[Information]

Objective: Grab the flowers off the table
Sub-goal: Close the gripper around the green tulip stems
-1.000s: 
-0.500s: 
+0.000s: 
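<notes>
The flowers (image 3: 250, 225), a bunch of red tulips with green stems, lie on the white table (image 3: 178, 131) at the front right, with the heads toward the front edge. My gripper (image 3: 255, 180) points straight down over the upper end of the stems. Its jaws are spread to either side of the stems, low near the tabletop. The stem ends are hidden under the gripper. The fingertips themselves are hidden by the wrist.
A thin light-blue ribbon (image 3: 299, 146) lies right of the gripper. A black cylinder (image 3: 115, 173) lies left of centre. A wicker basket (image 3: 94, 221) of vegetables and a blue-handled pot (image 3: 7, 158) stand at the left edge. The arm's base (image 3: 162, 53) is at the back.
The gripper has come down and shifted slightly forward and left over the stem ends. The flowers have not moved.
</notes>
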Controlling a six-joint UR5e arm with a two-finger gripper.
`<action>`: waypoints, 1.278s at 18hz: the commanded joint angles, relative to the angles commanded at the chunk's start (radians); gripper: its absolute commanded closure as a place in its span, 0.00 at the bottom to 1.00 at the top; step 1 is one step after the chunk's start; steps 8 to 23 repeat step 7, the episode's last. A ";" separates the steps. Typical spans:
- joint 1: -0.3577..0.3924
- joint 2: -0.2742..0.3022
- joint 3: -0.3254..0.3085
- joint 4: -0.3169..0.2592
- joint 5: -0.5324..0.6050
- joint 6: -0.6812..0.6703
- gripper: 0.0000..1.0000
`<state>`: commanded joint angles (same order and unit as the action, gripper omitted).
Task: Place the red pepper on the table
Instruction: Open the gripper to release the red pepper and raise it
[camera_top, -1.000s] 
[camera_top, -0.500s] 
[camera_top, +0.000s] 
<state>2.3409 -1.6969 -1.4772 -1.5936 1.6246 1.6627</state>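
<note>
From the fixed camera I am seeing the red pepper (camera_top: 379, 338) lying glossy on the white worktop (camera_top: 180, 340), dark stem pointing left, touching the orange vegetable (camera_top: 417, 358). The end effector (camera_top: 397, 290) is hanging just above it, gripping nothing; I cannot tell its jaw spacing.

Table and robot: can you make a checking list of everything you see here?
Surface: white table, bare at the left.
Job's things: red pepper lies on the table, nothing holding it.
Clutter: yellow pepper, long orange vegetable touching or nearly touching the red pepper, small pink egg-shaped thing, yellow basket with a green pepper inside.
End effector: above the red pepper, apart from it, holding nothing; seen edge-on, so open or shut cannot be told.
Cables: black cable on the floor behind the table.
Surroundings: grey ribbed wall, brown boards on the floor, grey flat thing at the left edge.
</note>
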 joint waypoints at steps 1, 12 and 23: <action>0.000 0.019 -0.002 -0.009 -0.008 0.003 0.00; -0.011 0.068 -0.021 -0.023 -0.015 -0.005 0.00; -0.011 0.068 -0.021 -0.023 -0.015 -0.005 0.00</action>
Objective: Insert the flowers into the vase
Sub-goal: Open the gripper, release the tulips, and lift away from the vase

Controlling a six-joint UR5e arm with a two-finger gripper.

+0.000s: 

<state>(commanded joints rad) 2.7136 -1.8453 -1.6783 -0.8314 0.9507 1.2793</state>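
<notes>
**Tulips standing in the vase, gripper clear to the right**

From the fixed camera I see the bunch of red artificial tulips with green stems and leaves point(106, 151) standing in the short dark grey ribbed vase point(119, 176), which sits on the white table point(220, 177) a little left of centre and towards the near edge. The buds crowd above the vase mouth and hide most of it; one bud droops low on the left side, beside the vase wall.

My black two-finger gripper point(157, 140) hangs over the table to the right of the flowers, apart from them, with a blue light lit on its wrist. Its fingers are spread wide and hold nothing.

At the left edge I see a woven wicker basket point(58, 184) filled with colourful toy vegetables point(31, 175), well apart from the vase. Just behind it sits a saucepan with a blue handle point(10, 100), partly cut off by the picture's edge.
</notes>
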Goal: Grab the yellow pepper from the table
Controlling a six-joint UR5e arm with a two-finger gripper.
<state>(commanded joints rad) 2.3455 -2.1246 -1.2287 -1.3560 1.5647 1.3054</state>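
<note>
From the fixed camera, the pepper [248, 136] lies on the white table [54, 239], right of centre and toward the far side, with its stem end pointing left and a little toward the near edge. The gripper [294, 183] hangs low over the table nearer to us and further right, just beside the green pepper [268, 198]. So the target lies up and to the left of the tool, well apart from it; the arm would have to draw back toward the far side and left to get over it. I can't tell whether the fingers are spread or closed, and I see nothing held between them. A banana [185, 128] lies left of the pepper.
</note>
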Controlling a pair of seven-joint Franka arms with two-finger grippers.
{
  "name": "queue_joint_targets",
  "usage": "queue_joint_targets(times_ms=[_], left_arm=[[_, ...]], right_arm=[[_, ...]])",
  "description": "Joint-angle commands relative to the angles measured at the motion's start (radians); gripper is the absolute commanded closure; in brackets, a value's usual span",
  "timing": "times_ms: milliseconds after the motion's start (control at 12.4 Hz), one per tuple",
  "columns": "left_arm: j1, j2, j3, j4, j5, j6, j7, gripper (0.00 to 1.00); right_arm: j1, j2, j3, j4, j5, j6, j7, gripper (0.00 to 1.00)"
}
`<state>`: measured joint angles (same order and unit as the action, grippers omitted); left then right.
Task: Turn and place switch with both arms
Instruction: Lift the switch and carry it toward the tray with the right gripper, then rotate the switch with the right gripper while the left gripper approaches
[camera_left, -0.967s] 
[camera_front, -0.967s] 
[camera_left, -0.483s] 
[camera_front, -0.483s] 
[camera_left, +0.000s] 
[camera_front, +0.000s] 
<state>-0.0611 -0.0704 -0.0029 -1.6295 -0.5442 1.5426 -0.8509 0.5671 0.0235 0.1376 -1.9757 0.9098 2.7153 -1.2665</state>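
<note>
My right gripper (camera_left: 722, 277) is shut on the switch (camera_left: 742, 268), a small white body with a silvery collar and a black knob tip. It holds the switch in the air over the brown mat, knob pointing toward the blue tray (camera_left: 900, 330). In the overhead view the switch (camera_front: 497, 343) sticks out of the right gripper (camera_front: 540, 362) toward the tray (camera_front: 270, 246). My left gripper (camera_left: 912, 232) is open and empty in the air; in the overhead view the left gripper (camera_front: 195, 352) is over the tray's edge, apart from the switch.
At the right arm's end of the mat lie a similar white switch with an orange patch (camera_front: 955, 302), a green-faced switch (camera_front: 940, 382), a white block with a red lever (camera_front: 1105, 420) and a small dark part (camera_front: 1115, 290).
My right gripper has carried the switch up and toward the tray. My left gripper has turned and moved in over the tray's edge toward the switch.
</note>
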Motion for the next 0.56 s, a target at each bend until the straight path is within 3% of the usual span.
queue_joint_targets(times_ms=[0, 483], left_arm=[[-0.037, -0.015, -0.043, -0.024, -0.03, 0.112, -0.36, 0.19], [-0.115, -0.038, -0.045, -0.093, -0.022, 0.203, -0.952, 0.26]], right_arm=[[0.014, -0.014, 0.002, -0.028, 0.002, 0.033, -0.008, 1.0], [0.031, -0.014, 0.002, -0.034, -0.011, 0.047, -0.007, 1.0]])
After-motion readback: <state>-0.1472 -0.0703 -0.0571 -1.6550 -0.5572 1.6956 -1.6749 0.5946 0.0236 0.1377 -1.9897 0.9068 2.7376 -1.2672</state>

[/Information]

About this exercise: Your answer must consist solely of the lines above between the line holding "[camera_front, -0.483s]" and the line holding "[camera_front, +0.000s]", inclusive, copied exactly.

Solution:
[camera_front, -0.483s] 
[camera_left, +0.000s] 
[camera_front, +0.000s] 

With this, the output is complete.